In the entries that follow, find the line containing "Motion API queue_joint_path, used"; from there, copy every line exactly through the line containing "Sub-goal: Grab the".

Collected data:
= = = =

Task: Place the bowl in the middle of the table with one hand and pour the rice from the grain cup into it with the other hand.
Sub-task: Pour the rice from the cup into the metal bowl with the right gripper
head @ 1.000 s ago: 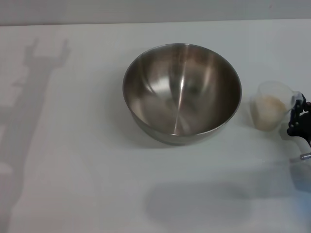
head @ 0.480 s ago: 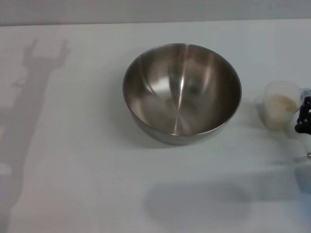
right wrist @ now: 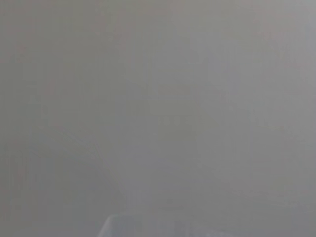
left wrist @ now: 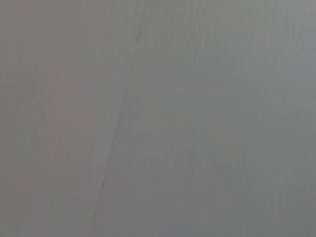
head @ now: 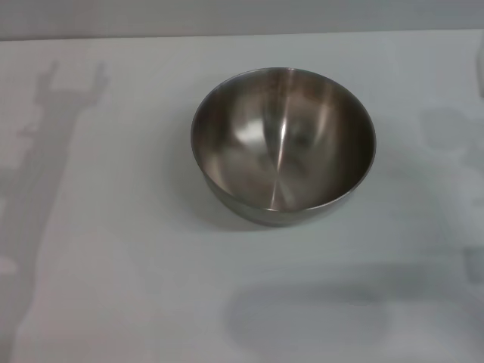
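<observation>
The stainless-steel bowl is standing empty near the middle of the table. Neither gripper nor the grain cup is showing, so their fingers cannot be judged. Pouring seems next: the cup needs tilting over the bowl.

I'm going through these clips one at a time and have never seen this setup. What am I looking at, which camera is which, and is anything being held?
This is a two-armed robot with a camera on its head and one on each wrist. The head view looks down on a white table with a steel bowl near the middle, and no rice shows in it. Neither arm nor the grain cup shows there. Both wrist views show only plain grey surface; a pale edge low in the right one cannot be identified. Nothing can be seen being held.
</observation>
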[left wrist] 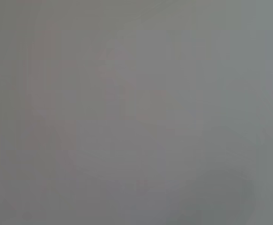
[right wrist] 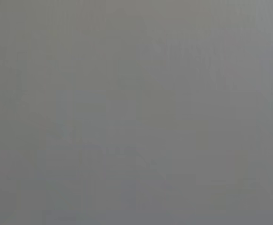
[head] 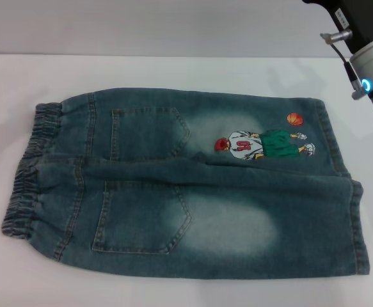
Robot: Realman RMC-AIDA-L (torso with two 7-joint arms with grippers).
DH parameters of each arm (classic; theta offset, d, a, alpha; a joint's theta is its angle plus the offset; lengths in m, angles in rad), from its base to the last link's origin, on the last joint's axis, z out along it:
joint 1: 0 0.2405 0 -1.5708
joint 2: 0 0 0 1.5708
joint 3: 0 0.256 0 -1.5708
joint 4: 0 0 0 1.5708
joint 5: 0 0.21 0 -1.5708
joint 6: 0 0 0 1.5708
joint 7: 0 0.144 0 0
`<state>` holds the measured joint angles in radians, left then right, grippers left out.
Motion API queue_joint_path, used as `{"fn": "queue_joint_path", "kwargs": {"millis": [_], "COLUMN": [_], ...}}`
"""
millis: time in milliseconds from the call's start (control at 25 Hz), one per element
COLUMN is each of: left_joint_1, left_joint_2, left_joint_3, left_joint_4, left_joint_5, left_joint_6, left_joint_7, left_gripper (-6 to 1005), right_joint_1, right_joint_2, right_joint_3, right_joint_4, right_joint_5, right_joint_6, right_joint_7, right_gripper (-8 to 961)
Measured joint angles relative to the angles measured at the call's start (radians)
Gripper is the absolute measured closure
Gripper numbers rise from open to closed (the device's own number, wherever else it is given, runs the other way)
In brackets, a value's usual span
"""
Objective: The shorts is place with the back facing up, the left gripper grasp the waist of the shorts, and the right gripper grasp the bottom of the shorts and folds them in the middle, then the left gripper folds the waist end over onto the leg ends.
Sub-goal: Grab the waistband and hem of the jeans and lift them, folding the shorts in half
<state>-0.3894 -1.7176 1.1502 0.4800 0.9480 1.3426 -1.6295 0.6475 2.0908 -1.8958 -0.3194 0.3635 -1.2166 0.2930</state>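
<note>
Right gripper (head: 372, 70) hung off the far hem corner of the shorts (head: 192, 192), touching nothing. Its fingers lay out of frame, so spread probably can't be told. Shorts lay flat, unfolded.

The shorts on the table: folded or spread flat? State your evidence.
Spread flat: the shorts show both back pockets, the waist at one end, both leg hems at the other.

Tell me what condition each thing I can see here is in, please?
the shorts: spread flat on the white table, back pockets up, not yet folded.
the waist of the shorts: gathered, at the robot's left, ungrasped.
the bottom of the shorts: hems flat, at the robot's right, ungrasped.
right arm: raised at the far right corner, blue light on, clear of the shorts.
left gripper: not in view.
</note>
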Motion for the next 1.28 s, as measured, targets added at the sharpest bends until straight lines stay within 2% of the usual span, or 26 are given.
{"fn": "queue_joint_path", "kwargs": {"millis": [160,280,440,640,880,1040,1280], "left_joint_1": [0.006,0.007,0.007,0.014,0.034,0.034,0.025], "left_joint_2": [0.041,0.048,0.049,0.049,0.043,0.045,0.037], "left_joint_3": [-0.128,-0.257,-0.352,-0.386,-0.404,-0.405,-0.409], "left_joint_4": [0.052,0.081,0.101,0.102,0.102,0.100,0.095], "left_joint_5": [0.287,0.489,0.662,0.806,0.873,0.924,1.000], "left_joint_6": [0.148,0.251,0.317,0.335,0.340,0.361,0.329], "left_joint_7": [-0.170,-0.264,-0.336,-0.408,-0.452,-0.491,-0.516], "left_gripper": [155,155,155,155,154,153,153], "right_joint_1": [-0.010,-0.012,-0.007,-0.001,0.007,0.009,0.009], "right_joint_2": [0.000,0.000,-0.002,-0.005,-0.008,-0.008,-0.008], "right_joint_3": [0.002,0.006,0.005,0.010,0.012,0.012,0.007], "right_joint_4": [0.005,0.008,0.009,0.027,0.039,0.039,0.040], "right_joint_5": [0.000,0.000,0.000,0.000,0.000,-0.003,-0.006], "right_joint_6": [0.002,0.004,0.005,0.005,0.020,0.041,0.048], "right_joint_7": [0.000,0.000,0.000,0.000,-0.004,-0.003,-0.006], "right_gripper": [332,332,333,333,333,332,333]}}
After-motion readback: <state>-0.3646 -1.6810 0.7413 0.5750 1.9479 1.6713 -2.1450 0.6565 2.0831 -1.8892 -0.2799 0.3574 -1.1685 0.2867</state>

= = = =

Answer to this task:
Motion API queue_joint_path, used as `{"fn": "queue_joint_path", "kwargs": {"millis": [_], "COLUMN": [_], ...}}`
"""
millis: time in milliseconds from the call's start (control at 25 Hz), one per element
COLUMN is each of: left_joint_1, left_joint_2, left_joint_3, left_joint_4, left_joint_5, left_joint_6, left_joint_7, left_gripper (-6 to 1005), right_joint_1, right_joint_2, right_joint_3, right_joint_4, right_joint_5, right_joint_6, right_joint_7, right_gripper (-8 to 961)
Measured joint angles relative to the angles measured at the call's start (radians)
Gripper is the absolute measured closure
Gripper numbers rise from open to closed (the device's own number, wherever else it is given, runs the other way)
In brackets, a value's usual span
"""
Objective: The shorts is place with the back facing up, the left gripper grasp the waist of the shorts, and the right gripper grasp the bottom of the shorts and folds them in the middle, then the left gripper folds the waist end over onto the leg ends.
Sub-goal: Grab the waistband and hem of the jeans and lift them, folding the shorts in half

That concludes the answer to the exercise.